Since her death, here are a few other stories about Lucy: They say that she wandered into dark catacombs to bring food to Christians hiding there, and she wore a wreath of candles on her head to keep her hands free for schlepping the food. They say that she had her eyes gouged out, hence the mildly creepy image of Lucy holding a pair of eyes on a platter.  (She’s also the patron saint of sight and of the blind). Get this: she was buried but then had to be moved in 1861. Why? Zoning issues; they decided to put in a railway station. But then thieves stole all her bones except for her head in November 1981! And then they found her bones again on her very feast day. So far parts of St. Lucy’s corpse have made their way to at least five cities in Italy as well as Sweden, France, and Germany. Someone should really make St. Lucy into a movie. For centuries St. Lucy’s Day was on winter solstice, the shortest day of the year. This, as well as her name sharing the root of the Latin word for light, lux, has led to St. Lucy’s Day being a celebration of lights.

And that, dear readers, is the theme of this year’s countdown–light.

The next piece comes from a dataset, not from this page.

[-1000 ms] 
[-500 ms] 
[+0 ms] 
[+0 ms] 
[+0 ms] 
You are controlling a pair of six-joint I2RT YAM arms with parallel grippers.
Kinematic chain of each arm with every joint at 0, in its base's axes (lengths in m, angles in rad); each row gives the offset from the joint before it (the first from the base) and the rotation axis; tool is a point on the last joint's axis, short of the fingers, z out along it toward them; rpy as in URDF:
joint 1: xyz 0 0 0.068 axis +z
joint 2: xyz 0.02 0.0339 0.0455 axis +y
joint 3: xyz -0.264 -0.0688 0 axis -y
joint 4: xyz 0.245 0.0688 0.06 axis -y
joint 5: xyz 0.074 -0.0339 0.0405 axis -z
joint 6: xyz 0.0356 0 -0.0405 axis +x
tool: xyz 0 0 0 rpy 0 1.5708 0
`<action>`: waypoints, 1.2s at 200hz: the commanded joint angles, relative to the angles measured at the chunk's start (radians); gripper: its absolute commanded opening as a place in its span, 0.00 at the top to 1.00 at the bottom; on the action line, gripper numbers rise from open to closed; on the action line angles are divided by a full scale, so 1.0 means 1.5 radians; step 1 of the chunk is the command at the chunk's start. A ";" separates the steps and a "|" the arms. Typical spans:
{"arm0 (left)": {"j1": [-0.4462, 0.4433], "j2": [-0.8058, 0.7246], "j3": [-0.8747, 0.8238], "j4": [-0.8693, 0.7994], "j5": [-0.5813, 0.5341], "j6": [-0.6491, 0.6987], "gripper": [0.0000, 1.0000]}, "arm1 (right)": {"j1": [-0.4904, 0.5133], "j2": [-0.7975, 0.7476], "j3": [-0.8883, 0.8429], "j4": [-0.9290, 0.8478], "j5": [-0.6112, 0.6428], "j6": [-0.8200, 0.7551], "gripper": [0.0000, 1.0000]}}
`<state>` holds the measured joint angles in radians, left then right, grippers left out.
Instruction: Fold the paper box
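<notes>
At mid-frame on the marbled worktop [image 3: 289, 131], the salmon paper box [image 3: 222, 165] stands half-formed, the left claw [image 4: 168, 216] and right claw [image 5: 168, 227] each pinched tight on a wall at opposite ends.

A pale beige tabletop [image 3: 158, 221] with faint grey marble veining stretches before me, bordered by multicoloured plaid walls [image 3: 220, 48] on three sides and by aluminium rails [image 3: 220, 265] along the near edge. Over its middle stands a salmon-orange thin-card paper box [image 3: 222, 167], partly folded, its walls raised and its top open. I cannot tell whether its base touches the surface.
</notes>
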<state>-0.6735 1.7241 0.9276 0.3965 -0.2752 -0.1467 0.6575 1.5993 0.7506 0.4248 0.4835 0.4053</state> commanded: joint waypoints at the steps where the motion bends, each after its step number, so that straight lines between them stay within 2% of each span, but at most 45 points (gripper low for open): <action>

Let me give you just a few more details about the song for today. The story of the song can basically be summed up like this: a Swede, a Neapolitan, and Elvis walk into a bar… Above in the embedded video you can see a typical Swedish St. Lucia celebration and rendition of the song. But listen to that rolling 6/8 meter! Through the 20+ hours of daily darkness from the Swedes you get a Venetian gondolier. That’s because the song is actually a canzone napoletana like “O sole mio.” It comes from the tradition of songs that Neapolitan boatmen would sing from their boats. So you can bet that the lyrics in the original version weren’t about night walking with heavy step and shadows brooding in our house and darkness taking flight soon, like they are in the Swedish song. Nope. The song’s original lyrics were in praise of a picture-perfect waterfront area of Borgo Santa Lucia in the Bay of Naples, an area that has changed considerably in the 150+ years since the song became more widely known. (You can see images of what it used to look like in the video below.)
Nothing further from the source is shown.